We are using Sentry with SSL through an nginx ingress (managed by Kubernetes) that sits in front of this. When I purge the queues, events do get processed for a few hours before they get backlogged again. How should I address these errors?

One other thing is that setting up a worker to ingest events.save_event tasks doesn’t work.
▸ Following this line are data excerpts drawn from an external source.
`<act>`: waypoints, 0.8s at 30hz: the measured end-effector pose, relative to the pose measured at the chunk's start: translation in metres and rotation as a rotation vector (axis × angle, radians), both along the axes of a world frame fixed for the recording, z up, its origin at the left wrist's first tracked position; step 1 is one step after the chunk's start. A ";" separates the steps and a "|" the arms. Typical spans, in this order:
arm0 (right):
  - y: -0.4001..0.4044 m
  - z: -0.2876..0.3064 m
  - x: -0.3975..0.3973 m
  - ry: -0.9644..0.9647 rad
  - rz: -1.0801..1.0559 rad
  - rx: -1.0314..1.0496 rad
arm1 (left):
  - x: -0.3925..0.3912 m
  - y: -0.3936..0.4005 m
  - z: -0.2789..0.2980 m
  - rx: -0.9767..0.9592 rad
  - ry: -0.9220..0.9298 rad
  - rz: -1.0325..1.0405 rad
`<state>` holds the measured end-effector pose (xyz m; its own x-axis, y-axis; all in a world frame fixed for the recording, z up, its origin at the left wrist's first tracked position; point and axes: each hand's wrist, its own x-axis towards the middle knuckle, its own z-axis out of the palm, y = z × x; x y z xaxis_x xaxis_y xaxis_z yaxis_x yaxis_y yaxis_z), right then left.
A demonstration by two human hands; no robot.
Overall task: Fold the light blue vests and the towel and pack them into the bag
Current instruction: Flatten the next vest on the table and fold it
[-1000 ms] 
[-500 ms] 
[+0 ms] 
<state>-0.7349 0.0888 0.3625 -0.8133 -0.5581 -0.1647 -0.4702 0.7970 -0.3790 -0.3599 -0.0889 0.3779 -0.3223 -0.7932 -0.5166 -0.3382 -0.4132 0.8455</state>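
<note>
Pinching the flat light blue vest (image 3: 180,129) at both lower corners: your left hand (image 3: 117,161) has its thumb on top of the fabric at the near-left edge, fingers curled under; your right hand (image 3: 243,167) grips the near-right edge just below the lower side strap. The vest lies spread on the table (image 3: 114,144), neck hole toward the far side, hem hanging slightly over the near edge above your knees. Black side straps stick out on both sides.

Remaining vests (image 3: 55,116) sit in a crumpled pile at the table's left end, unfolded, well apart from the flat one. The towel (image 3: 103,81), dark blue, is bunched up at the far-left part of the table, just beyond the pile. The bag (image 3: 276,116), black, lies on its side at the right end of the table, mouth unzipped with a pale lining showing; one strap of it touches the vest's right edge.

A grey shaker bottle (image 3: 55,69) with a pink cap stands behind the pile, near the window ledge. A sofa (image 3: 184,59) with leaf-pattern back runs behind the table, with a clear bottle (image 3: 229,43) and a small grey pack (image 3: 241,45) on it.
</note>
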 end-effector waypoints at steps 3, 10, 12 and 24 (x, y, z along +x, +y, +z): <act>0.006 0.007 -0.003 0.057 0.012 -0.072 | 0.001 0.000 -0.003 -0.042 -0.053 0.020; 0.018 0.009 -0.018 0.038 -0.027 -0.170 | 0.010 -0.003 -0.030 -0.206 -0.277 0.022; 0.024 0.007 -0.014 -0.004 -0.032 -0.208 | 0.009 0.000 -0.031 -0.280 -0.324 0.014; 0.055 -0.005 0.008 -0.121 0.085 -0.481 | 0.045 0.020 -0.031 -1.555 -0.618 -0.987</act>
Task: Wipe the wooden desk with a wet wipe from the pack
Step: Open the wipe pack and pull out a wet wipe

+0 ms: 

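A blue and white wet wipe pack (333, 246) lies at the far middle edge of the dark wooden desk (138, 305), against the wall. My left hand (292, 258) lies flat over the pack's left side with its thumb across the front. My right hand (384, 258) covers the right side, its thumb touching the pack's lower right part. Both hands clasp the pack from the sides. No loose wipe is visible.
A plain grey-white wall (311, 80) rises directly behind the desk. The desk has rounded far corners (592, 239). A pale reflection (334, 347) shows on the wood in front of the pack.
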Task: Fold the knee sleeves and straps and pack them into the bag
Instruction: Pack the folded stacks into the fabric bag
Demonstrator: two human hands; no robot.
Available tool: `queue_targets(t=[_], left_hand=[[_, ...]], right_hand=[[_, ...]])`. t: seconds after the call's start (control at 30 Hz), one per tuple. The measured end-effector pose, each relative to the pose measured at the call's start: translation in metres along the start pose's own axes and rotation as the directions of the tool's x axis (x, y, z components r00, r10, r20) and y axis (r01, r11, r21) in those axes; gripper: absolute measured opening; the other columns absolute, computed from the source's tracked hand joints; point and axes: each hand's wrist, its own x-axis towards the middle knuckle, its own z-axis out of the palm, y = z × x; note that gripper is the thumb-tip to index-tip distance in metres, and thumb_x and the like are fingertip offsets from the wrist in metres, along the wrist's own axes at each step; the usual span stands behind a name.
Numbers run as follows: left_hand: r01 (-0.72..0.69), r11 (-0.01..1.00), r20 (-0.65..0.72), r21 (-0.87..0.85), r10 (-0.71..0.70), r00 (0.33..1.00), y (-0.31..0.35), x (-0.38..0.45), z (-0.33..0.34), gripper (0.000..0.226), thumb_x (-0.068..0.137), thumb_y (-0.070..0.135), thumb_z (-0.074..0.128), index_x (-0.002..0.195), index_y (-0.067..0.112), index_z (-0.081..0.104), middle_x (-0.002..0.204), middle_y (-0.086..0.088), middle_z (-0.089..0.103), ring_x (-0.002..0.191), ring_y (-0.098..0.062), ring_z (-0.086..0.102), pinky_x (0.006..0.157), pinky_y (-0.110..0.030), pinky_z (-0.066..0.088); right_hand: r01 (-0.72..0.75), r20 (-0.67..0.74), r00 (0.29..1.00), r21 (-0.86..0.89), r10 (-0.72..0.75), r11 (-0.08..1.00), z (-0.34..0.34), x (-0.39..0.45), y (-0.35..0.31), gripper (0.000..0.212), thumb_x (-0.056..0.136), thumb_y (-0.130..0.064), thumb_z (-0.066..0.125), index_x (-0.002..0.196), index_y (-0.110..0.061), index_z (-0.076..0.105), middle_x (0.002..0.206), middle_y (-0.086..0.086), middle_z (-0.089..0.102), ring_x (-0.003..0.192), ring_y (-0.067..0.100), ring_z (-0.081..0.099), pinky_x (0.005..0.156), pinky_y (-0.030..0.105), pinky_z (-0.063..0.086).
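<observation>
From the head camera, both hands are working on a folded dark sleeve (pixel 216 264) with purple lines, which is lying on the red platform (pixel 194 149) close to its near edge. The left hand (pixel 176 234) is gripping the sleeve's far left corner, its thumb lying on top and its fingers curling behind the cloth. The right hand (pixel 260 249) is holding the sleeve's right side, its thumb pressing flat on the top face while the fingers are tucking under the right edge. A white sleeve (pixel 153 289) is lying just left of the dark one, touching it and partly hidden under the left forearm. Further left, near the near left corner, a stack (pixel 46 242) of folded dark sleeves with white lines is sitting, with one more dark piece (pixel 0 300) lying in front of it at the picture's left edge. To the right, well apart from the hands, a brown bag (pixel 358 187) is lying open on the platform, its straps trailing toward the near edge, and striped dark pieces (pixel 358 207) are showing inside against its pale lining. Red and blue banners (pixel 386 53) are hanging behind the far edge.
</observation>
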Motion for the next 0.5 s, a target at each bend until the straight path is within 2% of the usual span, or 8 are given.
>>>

This is the config, and I don’t see any events being ingested in the logs, whereas our workers that ingest events.process_event have processing logs.

  worker6:
    << : *sentry_defaults
    command: run worker -Q events.save_event

I don’t have any pointers or clues right now. Were you able to solve this? If not, sharing full logs may help with finding a solution.